Carry over every entry exactly as it appears in the records.

== Given records

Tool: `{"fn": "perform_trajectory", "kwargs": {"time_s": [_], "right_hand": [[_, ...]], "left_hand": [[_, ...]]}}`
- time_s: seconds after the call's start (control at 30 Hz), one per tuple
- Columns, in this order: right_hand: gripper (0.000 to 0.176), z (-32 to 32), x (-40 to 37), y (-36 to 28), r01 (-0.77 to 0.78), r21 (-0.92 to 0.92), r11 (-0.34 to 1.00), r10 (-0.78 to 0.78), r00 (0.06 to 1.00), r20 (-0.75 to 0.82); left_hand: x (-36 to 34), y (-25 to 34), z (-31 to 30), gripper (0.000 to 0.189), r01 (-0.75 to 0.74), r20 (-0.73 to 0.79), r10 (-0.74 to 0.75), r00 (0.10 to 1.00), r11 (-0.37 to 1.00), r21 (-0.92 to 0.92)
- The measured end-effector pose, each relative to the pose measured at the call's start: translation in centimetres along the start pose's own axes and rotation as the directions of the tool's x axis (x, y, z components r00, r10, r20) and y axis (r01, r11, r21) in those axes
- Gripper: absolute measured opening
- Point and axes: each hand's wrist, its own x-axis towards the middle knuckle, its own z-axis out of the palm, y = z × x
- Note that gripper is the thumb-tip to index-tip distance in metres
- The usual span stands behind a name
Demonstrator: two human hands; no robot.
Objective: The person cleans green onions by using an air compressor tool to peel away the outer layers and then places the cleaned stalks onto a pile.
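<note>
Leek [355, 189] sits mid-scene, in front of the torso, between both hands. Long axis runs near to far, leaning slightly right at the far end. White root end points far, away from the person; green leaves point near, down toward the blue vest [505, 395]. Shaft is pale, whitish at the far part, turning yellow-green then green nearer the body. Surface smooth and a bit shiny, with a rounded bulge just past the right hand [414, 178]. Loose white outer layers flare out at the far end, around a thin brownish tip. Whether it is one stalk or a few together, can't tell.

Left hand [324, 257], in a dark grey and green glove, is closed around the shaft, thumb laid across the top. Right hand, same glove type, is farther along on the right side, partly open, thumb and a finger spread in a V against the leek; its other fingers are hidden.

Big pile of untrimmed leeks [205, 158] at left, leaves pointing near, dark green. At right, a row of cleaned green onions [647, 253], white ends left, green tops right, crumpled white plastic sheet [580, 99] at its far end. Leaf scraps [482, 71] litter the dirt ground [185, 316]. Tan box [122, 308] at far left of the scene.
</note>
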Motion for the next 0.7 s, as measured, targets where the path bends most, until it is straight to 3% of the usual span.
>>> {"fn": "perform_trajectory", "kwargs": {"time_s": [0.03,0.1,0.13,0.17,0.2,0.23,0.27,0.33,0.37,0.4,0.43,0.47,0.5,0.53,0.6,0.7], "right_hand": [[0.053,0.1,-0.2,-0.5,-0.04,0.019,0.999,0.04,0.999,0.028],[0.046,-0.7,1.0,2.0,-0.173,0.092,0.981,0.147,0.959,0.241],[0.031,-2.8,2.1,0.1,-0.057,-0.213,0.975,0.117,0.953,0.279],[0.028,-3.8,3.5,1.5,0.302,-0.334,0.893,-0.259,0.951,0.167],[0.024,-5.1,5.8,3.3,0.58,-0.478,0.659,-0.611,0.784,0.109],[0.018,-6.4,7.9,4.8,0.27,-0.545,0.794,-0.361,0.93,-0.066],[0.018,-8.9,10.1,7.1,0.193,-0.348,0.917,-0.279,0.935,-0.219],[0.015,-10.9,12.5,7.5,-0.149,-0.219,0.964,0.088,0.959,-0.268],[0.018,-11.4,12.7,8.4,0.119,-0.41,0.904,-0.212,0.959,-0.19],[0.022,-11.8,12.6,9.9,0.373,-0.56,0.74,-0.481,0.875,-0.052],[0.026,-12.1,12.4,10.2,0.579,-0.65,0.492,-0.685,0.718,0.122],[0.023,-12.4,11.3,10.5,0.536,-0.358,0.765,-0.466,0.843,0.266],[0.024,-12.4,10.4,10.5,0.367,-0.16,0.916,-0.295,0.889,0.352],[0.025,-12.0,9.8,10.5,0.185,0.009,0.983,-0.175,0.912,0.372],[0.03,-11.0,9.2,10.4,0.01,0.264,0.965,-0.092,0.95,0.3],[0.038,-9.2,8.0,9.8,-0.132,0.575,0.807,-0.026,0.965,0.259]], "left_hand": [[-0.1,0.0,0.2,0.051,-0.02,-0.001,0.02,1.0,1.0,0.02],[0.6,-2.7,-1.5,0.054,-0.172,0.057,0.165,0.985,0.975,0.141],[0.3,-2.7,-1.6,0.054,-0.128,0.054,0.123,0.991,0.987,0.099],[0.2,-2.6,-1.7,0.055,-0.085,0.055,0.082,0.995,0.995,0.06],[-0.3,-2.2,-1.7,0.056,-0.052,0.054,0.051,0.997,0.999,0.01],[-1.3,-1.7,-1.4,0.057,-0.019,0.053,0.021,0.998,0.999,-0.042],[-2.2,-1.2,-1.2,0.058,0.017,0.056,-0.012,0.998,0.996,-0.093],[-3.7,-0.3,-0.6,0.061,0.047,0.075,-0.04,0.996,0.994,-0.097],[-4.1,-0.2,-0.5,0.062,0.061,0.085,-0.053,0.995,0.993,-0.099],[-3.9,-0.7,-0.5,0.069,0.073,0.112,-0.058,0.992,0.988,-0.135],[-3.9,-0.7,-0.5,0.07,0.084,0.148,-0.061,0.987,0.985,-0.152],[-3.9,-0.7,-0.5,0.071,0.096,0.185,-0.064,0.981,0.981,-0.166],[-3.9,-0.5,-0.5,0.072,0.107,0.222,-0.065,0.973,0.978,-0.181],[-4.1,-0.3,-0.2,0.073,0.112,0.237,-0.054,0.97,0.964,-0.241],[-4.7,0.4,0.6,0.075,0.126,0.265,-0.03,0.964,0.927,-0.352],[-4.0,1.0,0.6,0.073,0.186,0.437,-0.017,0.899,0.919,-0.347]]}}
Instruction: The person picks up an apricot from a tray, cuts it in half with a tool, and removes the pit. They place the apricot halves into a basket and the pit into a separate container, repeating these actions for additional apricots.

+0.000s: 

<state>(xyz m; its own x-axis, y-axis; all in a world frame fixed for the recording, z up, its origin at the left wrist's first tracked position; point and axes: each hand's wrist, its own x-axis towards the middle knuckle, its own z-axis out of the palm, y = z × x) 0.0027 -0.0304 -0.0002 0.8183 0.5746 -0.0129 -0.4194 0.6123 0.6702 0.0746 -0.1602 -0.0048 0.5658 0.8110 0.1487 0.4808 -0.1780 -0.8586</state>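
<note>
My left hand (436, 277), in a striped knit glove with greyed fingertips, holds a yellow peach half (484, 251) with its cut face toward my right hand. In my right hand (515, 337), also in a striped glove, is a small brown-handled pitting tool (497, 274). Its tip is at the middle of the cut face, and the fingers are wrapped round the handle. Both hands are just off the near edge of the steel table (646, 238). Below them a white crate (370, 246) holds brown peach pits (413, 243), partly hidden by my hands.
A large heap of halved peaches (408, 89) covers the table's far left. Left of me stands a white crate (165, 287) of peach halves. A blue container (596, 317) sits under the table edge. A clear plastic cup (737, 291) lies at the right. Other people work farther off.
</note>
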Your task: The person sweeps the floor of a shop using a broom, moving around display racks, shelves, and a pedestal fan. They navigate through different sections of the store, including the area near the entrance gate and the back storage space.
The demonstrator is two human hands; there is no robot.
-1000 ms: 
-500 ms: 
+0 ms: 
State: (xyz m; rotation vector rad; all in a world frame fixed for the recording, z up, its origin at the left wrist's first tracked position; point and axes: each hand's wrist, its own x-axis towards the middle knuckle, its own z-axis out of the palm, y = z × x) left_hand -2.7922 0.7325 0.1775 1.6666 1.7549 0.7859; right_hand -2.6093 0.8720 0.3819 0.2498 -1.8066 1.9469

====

Result:
Tool: `{"fn": "perform_trajectory", "kwargs": {"time_s": [_], "right_hand": [[_, ...]], "left_hand": [[_, ...]]}}`
- time_s: seconds after the call's start (control at 30 Hz), one per tuple
- Columns, in this order: right_hand: gripper (0.000 to 0.176), z (-32 to 32), x (-40 to 37), y (-36 to 28), r01 (-0.77 to 0.78), r21 (-0.92 to 0.92), r11 (-0.34 to 1.00), r10 (-0.78 to 0.78), r00 (0.06 to 1.00), r20 (-0.75 to 0.82); left_hand: x (-36 to 34), y (-25 to 34), z (-31 to 30), gripper (0.000 to 0.189), r01 (-0.75 to 0.74), r20 (-0.73 to 0.79), r10 (-0.74 to 0.75), r00 (0.10 to 1.00), r11 (-0.37 to 1.00), r21 (-0.92 to 0.92)
- The measured end-effector pose, each relative to the pose measured at the call's start: translation in centimetres along the start pose's own axes and rotation as the directions of the tool's x axis (x, y, z components r00, r10, r20) and y axis (r01, r11, r21) in those axes
- Gripper: absolute measured opening
- Point and axes: each hand's wrist, its own x-axis towards the middle knuckle, its own z-axis out of the palm, y = z × x
- Note that gripper is the thumb-tip to index-tip distance in metres
- The usual span stands behind a name
Demonstrator: two human hands; no robot.
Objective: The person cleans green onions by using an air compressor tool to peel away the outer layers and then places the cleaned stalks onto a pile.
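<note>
Leek [355, 189] sits mid-scene, in front of the torso, between both hands. Long axis runs near to far, leaning slightly right at the far end. White root end points far, away from the person; green leaves point near, down toward the blue vest [505, 395]. Shaft is pale, whitish at the far part, turning yellow-green then green nearer the body. Surface smooth and a bit shiny, with a rounded bulge just past the right hand [414, 178]. Loose white outer layers flare out at the far end, around a thin brownish tip. Whether it is one stalk or a few together, can't tell.

Left hand [324, 257], in a dark grey and green glove, is closed around the shaft, thumb laid across the top. Right hand, same glove type, is farther along on the right side, partly open, thumb and a finger spread in a V against the leek; its other fingers are hidden.

Big pile of untrimmed leeks [205, 158] at left, leaves pointing near, dark green. At right, a row of cleaned green onions [647, 253], white ends left, green tops right, crumpled white plastic sheet [580, 99] at its far end. Leaf scraps [482, 71] litter the dirt ground [185, 316]. Tan box [122, 308] at far left of the scene.
</note>
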Motion for the next 0.7 s, as measured, targets where the path bends most, until it is straight to 3% of the usual span.
>>> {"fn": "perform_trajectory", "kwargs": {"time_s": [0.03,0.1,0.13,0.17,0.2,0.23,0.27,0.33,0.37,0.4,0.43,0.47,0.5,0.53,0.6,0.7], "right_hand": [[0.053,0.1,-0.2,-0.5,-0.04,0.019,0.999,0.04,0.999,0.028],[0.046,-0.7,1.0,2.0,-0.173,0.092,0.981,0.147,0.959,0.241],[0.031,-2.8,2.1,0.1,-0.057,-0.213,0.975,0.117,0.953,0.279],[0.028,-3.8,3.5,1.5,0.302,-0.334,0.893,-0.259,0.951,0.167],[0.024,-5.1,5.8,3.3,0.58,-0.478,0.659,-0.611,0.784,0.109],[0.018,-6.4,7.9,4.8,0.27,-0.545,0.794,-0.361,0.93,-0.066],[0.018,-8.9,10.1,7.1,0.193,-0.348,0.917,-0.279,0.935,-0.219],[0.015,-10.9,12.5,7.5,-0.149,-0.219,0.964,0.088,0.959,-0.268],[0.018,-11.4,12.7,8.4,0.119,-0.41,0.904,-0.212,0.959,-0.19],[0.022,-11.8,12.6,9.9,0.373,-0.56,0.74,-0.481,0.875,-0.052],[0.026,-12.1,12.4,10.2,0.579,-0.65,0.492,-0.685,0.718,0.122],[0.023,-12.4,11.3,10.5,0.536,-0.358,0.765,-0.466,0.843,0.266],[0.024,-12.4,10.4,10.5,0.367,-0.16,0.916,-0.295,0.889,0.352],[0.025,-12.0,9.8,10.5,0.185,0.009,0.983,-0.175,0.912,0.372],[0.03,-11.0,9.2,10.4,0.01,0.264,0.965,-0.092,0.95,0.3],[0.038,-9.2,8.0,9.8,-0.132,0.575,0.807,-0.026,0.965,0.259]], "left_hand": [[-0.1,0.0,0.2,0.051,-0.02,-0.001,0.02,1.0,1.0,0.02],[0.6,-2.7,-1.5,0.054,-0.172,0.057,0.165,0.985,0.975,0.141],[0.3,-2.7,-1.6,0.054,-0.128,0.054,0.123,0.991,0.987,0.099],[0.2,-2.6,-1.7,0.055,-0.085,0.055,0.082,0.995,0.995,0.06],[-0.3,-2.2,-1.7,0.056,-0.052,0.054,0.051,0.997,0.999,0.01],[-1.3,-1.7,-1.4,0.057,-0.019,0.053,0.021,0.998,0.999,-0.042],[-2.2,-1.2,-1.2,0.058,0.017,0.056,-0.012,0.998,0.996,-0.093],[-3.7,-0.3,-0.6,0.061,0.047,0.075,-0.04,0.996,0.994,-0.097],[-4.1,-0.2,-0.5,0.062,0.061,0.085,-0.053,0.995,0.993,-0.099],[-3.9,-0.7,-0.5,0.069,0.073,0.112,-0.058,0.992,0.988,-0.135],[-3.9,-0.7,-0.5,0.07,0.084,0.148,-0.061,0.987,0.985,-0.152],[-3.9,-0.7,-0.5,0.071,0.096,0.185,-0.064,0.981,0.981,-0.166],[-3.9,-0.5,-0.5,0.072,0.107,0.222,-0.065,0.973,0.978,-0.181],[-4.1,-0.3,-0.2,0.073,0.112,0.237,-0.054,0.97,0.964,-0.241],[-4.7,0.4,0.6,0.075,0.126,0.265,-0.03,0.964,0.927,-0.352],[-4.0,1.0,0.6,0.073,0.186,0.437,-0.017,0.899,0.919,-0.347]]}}
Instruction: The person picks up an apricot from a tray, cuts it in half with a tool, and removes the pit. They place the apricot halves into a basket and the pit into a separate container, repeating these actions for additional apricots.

+0.000s: 

<state>(xyz m; its own x-axis, y-axis; all in a world frame fixed for the recording, z up, its origin at the left wrist's first tracked position; point and axes: each hand's wrist, its own x-axis towards the middle knuckle, its own z-axis out of the palm, y = z × x) 0.0027 -0.0304 -0.0002 0.8183 0.5746 -0.0129 -0.4194 0.6123 0.6702 0.0746 -0.1602 -0.0048 0.5658 0.8110 0.1487 0.4808 -0.1780 -0.8586</state>
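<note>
My left hand (436, 277), in a striped knit glove with greyed fingertips, holds a yellow peach half (484, 251) with its cut face toward my right hand. In my right hand (515, 337), also in a striped glove, is a small brown-handled pitting tool (497, 274). Its tip is at the middle of the cut face, and the fingers are wrapped round the handle. Both hands are just off the near edge of the steel table (646, 238). Below them a white crate (370, 246) holds brown peach pits (413, 243), partly hidden by my hands.
A large heap of halved peaches (408, 89) covers the table's far left. Left of me stands a white crate (165, 287) of peach halves. A blue container (596, 317) sits under the table edge. A clear plastic cup (737, 291) lies at the right. Other people work farther off.
</note>
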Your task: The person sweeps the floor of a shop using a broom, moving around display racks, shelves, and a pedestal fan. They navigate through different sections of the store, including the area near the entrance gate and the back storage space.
The demonstrator is two human hands; there is no robot.
-1000 ms: 
-500 ms: 
+0 ms: 
State: (xyz m; rotation vector rad; all in a world frame fixed for the recording, z up, its origin at the left wrist's first tracked position; point and axes: each hand's wrist, its own x-axis towards the middle knuckle, its own z-axis out of the palm, y = z × x) left_hand -2.7922 0.7325 0.1775 1.6666 1.7549 0.7859; right_hand -2.6093 0.8720 0.3819 0.2498 -1.8066 1.9469

With the answer given, the exercise is closed.